Imagine going to a professional who doesn’t get all the subtleties of ADHD, and he begins by assigning tasks that he believes will improve your daily functioning. You think his ideas are good ones, but you either forget them, or you don’t prioritize the tasks and don’t get them done. You are embarrassed and feel as if you are letting the therapist down. It doesn’t take much to trigger our shame. That is why I don’t begin there.

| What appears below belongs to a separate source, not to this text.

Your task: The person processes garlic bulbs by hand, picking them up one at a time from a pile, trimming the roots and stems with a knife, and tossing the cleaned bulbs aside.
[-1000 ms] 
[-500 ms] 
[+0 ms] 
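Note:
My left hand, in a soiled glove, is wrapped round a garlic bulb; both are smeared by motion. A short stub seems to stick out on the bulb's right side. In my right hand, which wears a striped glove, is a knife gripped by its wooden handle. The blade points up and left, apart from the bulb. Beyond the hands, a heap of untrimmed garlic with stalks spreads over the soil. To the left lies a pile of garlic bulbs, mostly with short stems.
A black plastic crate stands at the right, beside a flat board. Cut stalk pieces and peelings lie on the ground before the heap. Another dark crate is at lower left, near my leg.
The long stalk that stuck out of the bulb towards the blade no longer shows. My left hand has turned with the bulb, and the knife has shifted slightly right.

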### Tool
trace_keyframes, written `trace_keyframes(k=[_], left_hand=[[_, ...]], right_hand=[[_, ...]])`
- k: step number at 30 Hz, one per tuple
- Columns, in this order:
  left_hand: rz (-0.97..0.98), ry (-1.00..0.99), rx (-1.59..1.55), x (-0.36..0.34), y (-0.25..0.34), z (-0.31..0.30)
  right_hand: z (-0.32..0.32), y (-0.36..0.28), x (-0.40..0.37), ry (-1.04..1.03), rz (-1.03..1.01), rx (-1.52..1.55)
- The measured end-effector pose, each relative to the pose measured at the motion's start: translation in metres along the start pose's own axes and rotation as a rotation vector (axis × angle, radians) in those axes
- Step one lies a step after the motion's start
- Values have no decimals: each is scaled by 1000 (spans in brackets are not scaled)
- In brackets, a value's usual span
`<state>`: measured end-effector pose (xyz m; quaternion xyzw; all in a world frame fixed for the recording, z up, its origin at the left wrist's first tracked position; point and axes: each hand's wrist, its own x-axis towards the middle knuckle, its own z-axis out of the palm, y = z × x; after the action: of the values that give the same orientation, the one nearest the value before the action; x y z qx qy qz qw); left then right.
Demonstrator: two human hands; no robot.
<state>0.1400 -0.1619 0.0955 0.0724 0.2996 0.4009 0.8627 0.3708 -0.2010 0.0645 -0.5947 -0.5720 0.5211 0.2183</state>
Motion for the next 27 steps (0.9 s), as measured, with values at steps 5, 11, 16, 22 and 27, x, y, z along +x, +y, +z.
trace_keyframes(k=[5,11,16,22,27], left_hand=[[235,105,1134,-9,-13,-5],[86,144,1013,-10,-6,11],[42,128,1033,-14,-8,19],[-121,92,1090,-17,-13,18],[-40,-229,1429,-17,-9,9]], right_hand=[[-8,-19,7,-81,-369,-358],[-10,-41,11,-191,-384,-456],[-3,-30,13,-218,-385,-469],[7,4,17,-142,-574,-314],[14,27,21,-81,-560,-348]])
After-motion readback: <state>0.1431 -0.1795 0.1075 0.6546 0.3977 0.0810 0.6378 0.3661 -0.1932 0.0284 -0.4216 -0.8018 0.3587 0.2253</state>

If you fail at implementing a therapist’s practical suggestions, you may appear—either to yourself or your therapist—as if you are unmotivated. But there you are, seeking help to improve the quality of your life, which suggests that you are motivated.
It is easy for you to buy the notion that you are not good enough as you are, that you should be better than you are. It is my contention that you are unlikely to actualize your vision if you feel you are not yet capable, that you first have to have a much improved brain, and you should first become like the other 95%. When we get too focused on becoming, we lose awareness of being. Being exceptional is being different, and if you want to do something exceptional, dare to be different.
When I thought I needed to become like the image I had of a “real author” before starting to write a book, I couldn’t start. When I decided to start without undue concern that I was unqualified, unlikely to finish, and highly unlikely to get a publishing deal, I was able to start and sustain my effort. I was doing nothing extraordinary, just mindfully engaging in pleasurable activity every time I permitted myself to write. And my ADHD defiant streak helped me activate…as I was going to write what I damn well pleased!
The practice of mindfulness is more about being than becoming. It involves acceptance and compassion for oneself, which is a good foundation for acceptance and compassion for others.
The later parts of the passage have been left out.